* What is required
Your response should be the lines from the one containing "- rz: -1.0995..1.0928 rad" through the end of the material, copied exactly and with nothing added.
····················
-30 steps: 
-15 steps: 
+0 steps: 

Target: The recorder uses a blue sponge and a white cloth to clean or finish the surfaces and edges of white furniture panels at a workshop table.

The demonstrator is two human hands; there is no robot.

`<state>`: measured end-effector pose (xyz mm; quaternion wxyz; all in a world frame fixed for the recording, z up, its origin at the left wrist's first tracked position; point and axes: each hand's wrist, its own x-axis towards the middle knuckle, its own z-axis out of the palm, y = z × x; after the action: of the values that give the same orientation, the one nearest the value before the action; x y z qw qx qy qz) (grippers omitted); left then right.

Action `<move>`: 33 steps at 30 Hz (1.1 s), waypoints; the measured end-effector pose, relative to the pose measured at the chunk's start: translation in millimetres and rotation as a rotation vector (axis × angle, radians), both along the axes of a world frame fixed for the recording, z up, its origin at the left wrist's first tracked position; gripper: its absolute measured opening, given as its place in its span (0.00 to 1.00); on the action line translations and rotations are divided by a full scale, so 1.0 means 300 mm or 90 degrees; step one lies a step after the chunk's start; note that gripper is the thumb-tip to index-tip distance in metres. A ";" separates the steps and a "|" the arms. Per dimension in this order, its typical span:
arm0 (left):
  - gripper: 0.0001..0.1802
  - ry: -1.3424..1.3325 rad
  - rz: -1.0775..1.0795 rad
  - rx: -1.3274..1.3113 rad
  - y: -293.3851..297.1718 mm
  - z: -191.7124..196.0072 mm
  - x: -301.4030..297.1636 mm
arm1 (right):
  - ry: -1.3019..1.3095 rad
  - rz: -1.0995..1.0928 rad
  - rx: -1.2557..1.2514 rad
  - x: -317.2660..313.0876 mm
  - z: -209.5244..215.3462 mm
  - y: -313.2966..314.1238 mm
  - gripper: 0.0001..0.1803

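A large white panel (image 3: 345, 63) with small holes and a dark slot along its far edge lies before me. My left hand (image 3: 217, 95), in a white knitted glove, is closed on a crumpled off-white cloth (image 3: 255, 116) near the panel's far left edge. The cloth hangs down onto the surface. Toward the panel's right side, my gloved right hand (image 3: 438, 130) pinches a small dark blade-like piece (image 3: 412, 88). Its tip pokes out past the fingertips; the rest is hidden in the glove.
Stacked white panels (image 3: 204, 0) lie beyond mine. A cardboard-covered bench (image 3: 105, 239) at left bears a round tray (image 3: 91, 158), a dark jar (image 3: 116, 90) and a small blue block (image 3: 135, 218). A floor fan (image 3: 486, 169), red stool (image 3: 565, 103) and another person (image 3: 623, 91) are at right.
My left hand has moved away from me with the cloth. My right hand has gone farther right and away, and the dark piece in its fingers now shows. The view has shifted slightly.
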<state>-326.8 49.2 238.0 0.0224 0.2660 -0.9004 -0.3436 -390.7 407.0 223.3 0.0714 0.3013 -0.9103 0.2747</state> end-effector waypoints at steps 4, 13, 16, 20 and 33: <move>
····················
* The completed task
  - rz: -1.0995..1.0928 rad
  - rx: -1.2557..1.2514 rad
  - x: -317.2660..313.0876 mm
  - z: -209.5244..215.3462 mm
  - y: -313.2966..314.1238 mm
  - gripper: 0.0001..0.1803

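A large white panel (image 3: 345, 63) with small holes and a dark slot along its far edge lies before me. My left hand (image 3: 217, 95), in a white knitted glove, is closed on a crumpled off-white cloth (image 3: 255, 116) near the panel's far left edge. The cloth hangs down onto the surface. Toward the panel's right side, my gloved right hand (image 3: 438, 130) pinches a small dark blade-like piece (image 3: 412, 88). Its tip pokes out past the fingertips; the rest is hidden in the glove.
Stacked white panels (image 3: 204, 0) lie beyond mine. A cardboard-covered bench (image 3: 105, 239) at left bears a round tray (image 3: 91, 158), a dark jar (image 3: 116, 90) and a small blue block (image 3: 135, 218). A floor fan (image 3: 486, 169), red stool (image 3: 565, 103) and another person (image 3: 623, 91) are at right.
My left hand has moved away from me with the cloth. My right hand has gone farther right and away, and the dark piece in its fingers now shows. The view has shifted slightly.
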<state>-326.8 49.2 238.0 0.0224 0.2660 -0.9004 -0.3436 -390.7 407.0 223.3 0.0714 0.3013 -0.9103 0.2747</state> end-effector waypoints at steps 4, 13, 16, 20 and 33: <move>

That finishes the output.